Retype, exactly and completely, the listing that comes next, skipping its images.

_ _ _ _ _

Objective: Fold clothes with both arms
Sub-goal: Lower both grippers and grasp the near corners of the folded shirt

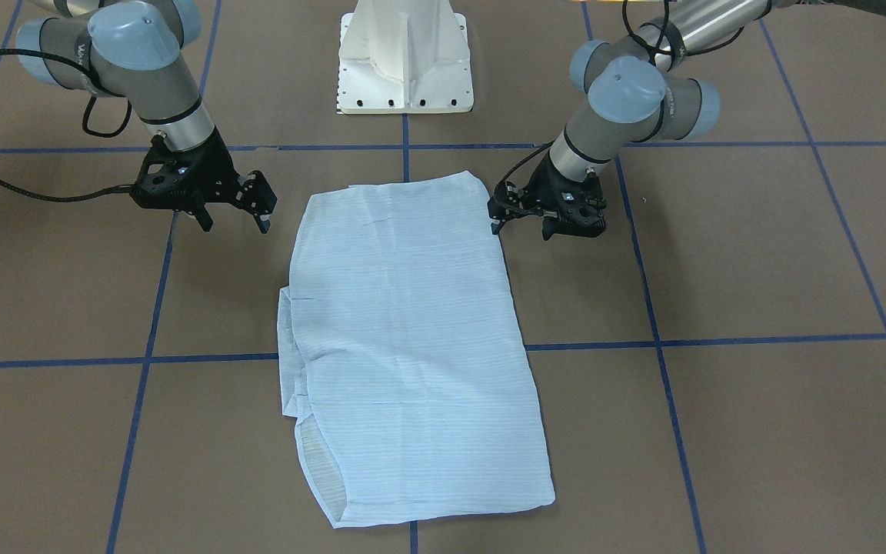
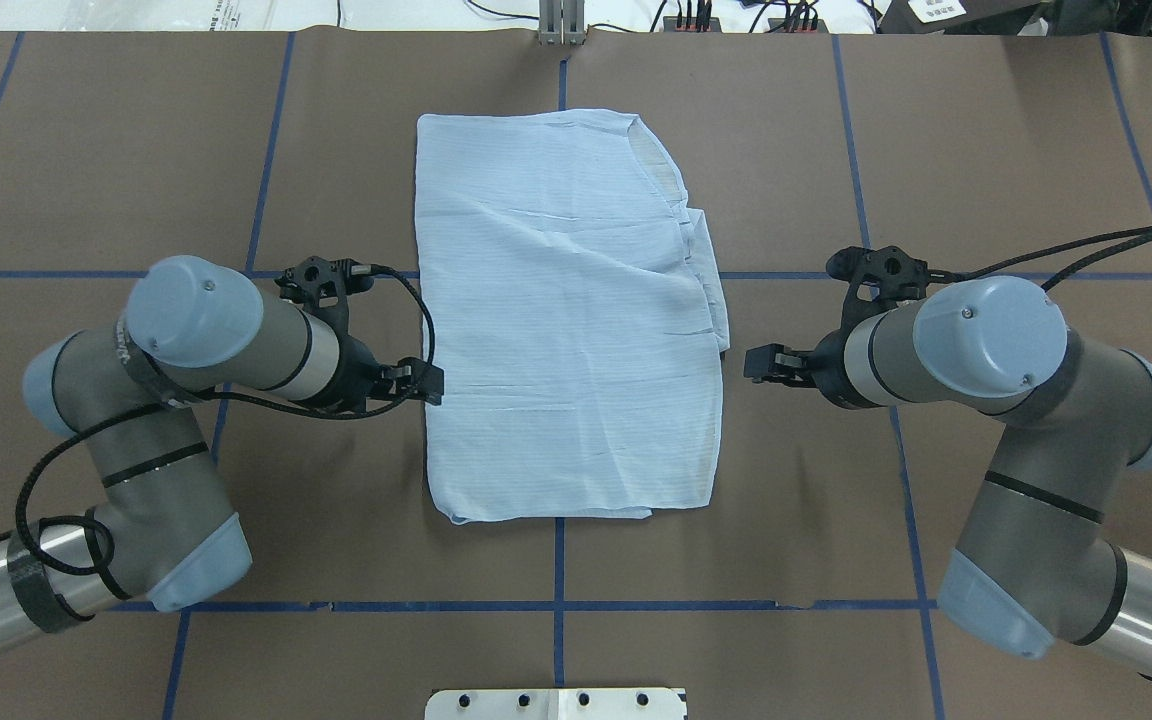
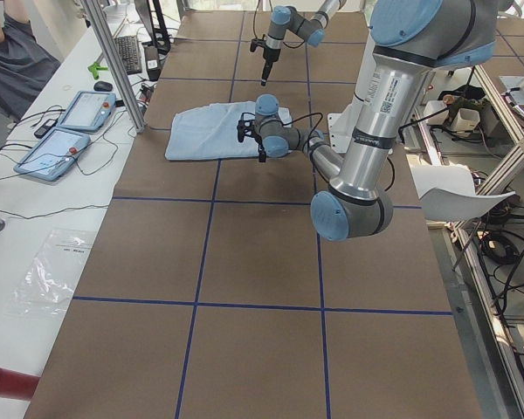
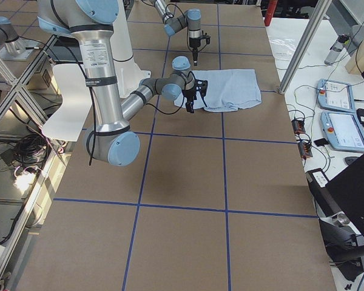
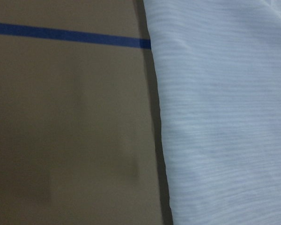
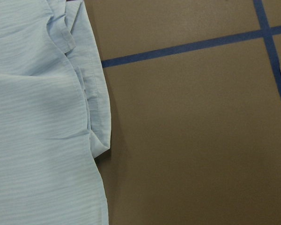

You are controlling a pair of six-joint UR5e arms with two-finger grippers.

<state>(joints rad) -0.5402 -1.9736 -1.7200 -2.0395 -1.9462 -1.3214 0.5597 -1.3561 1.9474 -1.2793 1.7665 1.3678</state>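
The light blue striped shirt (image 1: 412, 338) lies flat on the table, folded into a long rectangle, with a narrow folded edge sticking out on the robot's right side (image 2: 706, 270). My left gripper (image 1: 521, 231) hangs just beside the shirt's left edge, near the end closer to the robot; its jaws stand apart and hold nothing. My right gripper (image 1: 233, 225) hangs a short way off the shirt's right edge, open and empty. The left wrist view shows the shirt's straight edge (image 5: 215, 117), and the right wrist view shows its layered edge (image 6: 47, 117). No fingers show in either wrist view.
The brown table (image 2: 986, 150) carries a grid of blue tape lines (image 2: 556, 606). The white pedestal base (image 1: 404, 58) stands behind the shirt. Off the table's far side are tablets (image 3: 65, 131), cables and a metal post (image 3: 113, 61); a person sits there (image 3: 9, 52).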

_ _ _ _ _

* Problem solution
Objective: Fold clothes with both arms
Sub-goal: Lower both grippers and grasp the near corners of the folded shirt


You are controlling a pair of six-joint UR5e arms with two-finger grippers.

<state>(joints rad) -0.5402 -1.9736 -1.7200 -2.0395 -1.9462 -1.3214 0.5597 -1.3561 1.9474 -1.2793 1.7665 1.3678</state>
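The light blue striped shirt (image 1: 412, 338) lies flat on the table, folded into a long rectangle, with a narrow folded edge sticking out on the robot's right side (image 2: 706, 270). My left gripper (image 1: 521, 231) hangs just beside the shirt's left edge, near the end closer to the robot; its jaws stand apart and hold nothing. My right gripper (image 1: 233, 225) hangs a short way off the shirt's right edge, open and empty. The left wrist view shows the shirt's straight edge (image 5: 215, 117), and the right wrist view shows its layered edge (image 6: 47, 117). No fingers show in either wrist view.
The brown table (image 2: 986, 150) carries a grid of blue tape lines (image 2: 556, 606). The white pedestal base (image 1: 404, 58) stands behind the shirt. Off the table's far side are tablets (image 3: 65, 131), cables and a metal post (image 3: 113, 61); a person sits there (image 3: 9, 52).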

The response to the exercise is now finished.